Bobby, since an ST cycle turning point was scheduled for today, we may get a little bit of a rally out of today's reversal. however i noticed that the last ST cycle which was supposed to produce an almost uninterrupted rally from August 10 to Sept. 28 reversed course at the half-way mark, which leads me to suspect that perhaps a larger degree cycle that has crested is pointing down now and in control. as much as WS would probably like it, bear markets are not yet outlawed.

since the change in inflationary trends you mention is mainly confined to input inflation at this time the non-tech non-financial sector is suffering a severe margin squeeze while the financial sector feels the impact of rising rates and credit spreads. this would explain the relative outperformance of the NAZ vis-a-vis the Dow and the BKX lately.

i will admit that the bulls have a few things going for their cause (calling bottoms every day is not one of them), at least in the ST. for one thing, NAZ short interest is scaling fresh heights as the bears mistakenly short the heck out of the relative strength leader; another point of note is the oversold a/d line and the oversold conditions in general. the increase in bearish sentiment, as evidenced among other things by Acampora's call today and the decline in bullish percentages in the polls is another factor in favor of the bulls. but on the sentiment front i detect a few suspicious facts: the bearishness expressed in words has yet to show up in deed. the options data point regularly to hefty rebound speculation and very little hedging or speculation on more downside. obviously the one thing the latest sell-off failed to inspire is fear.

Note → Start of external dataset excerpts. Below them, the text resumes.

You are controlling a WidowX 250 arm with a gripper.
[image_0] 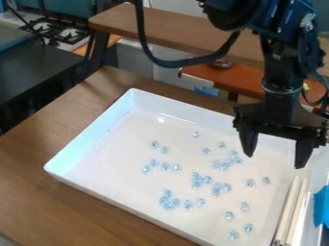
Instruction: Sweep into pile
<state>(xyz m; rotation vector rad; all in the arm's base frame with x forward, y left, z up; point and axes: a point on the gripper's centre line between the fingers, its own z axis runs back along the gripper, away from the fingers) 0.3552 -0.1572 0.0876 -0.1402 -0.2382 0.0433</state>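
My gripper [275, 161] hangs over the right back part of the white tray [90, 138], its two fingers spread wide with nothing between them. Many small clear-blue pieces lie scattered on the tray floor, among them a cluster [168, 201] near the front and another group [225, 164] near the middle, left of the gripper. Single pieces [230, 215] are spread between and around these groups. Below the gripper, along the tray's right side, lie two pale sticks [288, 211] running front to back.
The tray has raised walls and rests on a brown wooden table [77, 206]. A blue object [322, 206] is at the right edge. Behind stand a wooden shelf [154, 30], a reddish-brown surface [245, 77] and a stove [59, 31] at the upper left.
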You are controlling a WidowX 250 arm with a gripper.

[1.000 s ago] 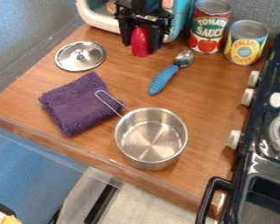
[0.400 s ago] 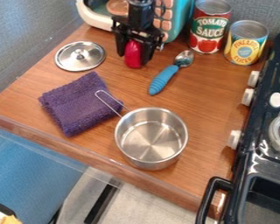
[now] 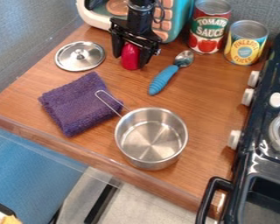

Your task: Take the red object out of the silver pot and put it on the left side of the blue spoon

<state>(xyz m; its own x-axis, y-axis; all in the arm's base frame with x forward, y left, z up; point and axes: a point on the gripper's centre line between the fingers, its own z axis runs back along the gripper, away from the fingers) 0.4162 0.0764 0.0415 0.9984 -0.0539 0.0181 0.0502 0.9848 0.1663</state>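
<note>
purple cloth [image 3: 81, 105]: folded on the wooden counter [image 3: 209, 96], nearer the front edge than the lid is.
lid [image 3: 79, 56]: round, silver, lying knob up behind the cloth.
toy oven [image 3: 180, 19]: teal and white, at the back of the counter, partly behind the arm.
gripper [image 3: 131, 61]: pointing down in front of the toy oven, closed on the red object, one finger at each side of it.
red object [image 3: 130, 55]: out of the pot, upright in the gripper, between the lid and the blue spoon, on the spoon's left; whether it touches the counter, i cannot tell.
silver pot [image 3: 151, 138]: near the front edge, open top up, its wire handle reaching back and left over the cloth.
blue spoon [image 3: 162, 79]: lying at a slant, blue handle toward the front, metal bowl toward the cans.
tomato can [image 3: 208, 28]: upright at the back.
yellow can [image 3: 246, 43]: upright just beside the tomato can, on its right.
stove [image 3: 265, 131]: black with white knobs, along the right side.
</note>
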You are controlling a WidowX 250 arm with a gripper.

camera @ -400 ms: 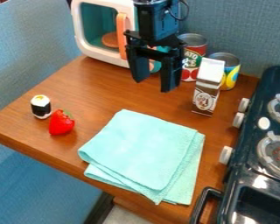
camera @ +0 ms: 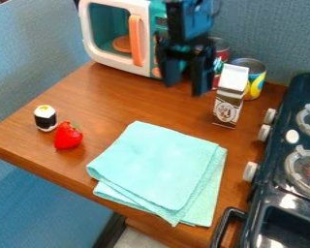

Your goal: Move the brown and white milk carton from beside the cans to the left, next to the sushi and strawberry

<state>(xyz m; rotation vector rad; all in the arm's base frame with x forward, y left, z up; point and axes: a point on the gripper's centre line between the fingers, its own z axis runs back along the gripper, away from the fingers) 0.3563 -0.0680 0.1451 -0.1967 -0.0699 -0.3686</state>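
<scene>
Keep your clearance from toy microwave (camera: 112, 60), left of and behind gripper (camera: 185, 88). Gripper: fingers spread, nothing between them. For any sideways move, carry your fingertips above carton (camera: 228, 104), right of gripper. Carton: upright, white peaked top, brown body, round emblem. Yellow-and-blue can (camera: 257, 80), behind carton: avoid nudging.

The camera looks down at a slant onto the tabletop (camera: 112, 106), facing the blue wall (camera: 274, 38) behind it. It is set fairly close and seems to stand higher than the hand (camera: 187, 89), though blur there makes this hard to judge. The toy microwave (camera: 116, 31) lies at the far side; the right edge crops the stove (camera: 277, 169).
</scene>
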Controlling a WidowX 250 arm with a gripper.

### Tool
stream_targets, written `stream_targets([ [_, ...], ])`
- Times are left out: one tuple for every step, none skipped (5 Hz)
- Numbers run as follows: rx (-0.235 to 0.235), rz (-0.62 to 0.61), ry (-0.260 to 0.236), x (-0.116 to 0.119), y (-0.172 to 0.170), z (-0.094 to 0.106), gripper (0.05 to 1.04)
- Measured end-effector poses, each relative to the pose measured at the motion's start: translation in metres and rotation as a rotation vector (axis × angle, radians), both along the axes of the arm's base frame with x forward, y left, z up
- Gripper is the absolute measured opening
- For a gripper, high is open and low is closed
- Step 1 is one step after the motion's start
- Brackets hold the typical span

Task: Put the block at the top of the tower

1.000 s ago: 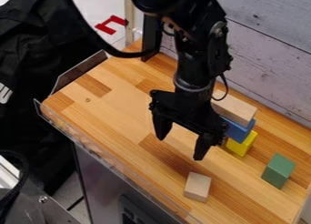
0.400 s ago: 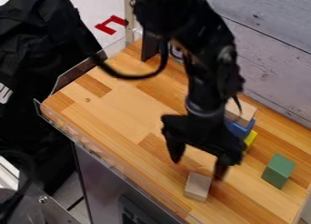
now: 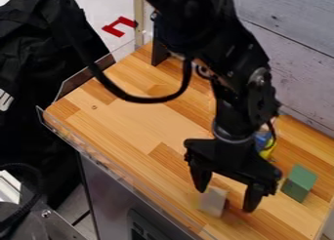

the bond market meanwhile seems to have a less sanguine view of what's transpiring. the flight - to - quality bid seen last week has evaporated and the onus of proof is therefore still on the bulls, as the stock/bond yield ratio continues to linger at absurd levels. at the same time, money supply growth has finally slowed this year as the Fed slowly but surely becomes more restrictive. so the bulls cannot count on the mountain of liquidity anymore that has driven the market in recent years. this year the main source of inflows into the market came from foreign funds which have pumped record amounts of money into U.S. equities, especially from Europe. so the dollar probably remains the key to the market in the intermediate term and in view of this i'd say the bulls are celebrating too early, even if we should get a bounce for a few days here.